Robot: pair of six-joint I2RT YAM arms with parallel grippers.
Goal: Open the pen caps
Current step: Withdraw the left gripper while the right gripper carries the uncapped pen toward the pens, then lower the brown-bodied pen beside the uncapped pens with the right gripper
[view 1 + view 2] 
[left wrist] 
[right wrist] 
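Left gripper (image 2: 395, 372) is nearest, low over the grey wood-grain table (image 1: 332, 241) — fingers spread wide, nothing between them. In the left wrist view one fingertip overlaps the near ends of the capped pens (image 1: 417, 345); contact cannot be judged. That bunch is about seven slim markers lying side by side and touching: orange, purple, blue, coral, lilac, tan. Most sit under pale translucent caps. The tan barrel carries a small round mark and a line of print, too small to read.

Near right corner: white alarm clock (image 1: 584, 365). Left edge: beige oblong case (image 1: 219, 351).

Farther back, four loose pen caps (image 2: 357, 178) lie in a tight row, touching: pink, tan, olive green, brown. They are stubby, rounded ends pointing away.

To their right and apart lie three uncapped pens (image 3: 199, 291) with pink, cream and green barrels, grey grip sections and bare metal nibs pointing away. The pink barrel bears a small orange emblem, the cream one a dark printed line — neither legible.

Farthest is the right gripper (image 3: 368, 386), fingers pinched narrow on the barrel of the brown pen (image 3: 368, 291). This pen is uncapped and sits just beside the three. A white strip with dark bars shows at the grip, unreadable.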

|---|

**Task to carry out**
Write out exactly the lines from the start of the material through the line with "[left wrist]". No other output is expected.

**Your solution**
Robot: pair of six-joint I2RT YAM arms with parallel grippers.
Goal: Open the pen caps
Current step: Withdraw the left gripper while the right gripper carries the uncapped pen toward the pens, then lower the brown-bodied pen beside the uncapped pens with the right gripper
[view 1 + view 2] 
[left wrist] 

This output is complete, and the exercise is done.